In the records that follow, find the line with "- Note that"; from there, retype every line exactly through the line with "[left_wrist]", which also belongs to the answer.
__________________________________________________
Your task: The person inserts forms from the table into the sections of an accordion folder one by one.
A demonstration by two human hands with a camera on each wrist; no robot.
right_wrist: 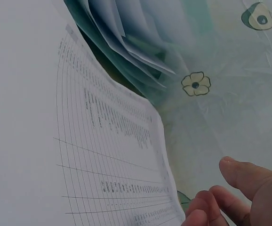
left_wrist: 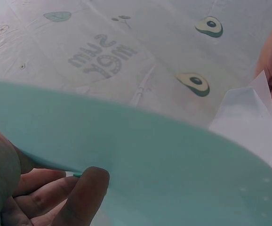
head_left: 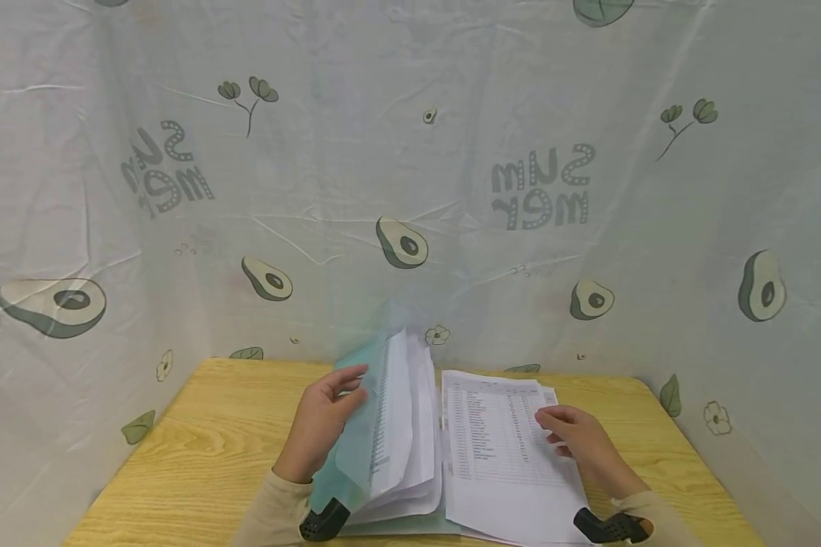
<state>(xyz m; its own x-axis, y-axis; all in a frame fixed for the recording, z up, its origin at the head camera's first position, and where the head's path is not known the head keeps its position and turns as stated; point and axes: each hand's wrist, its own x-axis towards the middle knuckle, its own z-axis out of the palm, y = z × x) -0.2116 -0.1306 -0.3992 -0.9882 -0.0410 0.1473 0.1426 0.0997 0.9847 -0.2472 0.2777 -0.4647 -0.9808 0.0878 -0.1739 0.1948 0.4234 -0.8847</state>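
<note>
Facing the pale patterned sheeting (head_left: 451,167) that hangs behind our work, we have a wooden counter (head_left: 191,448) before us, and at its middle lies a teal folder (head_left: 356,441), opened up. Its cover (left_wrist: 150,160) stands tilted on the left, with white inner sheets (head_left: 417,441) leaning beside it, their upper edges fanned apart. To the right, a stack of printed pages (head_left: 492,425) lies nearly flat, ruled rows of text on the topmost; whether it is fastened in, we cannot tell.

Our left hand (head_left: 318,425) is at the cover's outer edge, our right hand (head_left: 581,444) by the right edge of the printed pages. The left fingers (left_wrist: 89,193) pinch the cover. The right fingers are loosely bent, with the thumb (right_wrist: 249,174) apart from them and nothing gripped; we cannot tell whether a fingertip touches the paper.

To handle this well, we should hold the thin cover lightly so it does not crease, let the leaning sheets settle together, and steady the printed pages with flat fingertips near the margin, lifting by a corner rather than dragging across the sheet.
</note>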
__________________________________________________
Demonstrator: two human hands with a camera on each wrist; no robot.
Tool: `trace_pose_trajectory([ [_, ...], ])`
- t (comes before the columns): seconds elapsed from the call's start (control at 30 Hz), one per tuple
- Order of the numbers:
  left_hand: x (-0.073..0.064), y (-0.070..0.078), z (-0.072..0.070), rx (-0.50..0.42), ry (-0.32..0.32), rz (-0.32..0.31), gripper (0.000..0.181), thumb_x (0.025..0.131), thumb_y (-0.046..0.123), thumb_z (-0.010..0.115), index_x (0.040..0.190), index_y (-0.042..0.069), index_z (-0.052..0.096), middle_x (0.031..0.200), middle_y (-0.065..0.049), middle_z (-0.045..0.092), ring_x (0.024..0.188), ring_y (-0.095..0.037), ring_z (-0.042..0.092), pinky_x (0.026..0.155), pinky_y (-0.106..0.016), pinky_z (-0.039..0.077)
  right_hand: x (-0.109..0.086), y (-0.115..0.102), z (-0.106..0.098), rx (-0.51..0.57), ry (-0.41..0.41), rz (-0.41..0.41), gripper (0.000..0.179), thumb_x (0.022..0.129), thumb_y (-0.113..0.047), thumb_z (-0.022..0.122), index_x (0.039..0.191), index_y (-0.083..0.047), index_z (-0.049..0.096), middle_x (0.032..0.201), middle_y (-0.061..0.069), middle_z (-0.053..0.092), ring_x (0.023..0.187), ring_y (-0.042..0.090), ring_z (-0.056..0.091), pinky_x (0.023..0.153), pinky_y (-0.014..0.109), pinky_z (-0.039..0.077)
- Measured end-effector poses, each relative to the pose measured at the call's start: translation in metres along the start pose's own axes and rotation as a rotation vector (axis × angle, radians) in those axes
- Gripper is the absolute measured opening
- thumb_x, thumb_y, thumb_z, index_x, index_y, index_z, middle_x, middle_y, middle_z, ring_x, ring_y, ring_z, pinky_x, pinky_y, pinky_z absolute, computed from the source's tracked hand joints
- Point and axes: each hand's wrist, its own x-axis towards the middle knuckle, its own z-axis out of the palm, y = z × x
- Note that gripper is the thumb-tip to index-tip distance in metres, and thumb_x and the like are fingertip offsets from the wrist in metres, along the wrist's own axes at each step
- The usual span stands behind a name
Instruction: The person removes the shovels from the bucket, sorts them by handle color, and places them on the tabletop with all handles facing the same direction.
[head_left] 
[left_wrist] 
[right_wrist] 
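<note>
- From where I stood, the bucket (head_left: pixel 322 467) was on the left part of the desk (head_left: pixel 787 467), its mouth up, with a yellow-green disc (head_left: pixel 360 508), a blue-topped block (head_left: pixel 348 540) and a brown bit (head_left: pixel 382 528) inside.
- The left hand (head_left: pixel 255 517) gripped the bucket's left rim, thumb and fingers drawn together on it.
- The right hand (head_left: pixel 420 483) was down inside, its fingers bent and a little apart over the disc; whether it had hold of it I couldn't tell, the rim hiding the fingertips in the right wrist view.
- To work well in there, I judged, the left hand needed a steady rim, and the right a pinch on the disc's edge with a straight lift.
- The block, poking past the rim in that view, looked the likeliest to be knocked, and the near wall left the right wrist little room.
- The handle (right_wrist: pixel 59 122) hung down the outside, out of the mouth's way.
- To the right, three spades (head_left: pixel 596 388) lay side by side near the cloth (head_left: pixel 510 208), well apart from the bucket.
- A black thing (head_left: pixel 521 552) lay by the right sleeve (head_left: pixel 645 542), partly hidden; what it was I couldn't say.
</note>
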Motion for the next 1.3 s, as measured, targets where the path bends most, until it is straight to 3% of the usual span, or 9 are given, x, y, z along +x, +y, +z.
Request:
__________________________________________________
| EXPECTED ANSWER |
- Note that gripper is the thumb-tip to index-tip distance in metres, and thumb_x and the like are fingertip offsets from the wrist in metres, along the wrist's own axes at each step
- The usual span stands behind a name
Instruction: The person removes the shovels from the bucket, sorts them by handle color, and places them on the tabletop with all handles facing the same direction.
[head_left] 
[left_wrist] 

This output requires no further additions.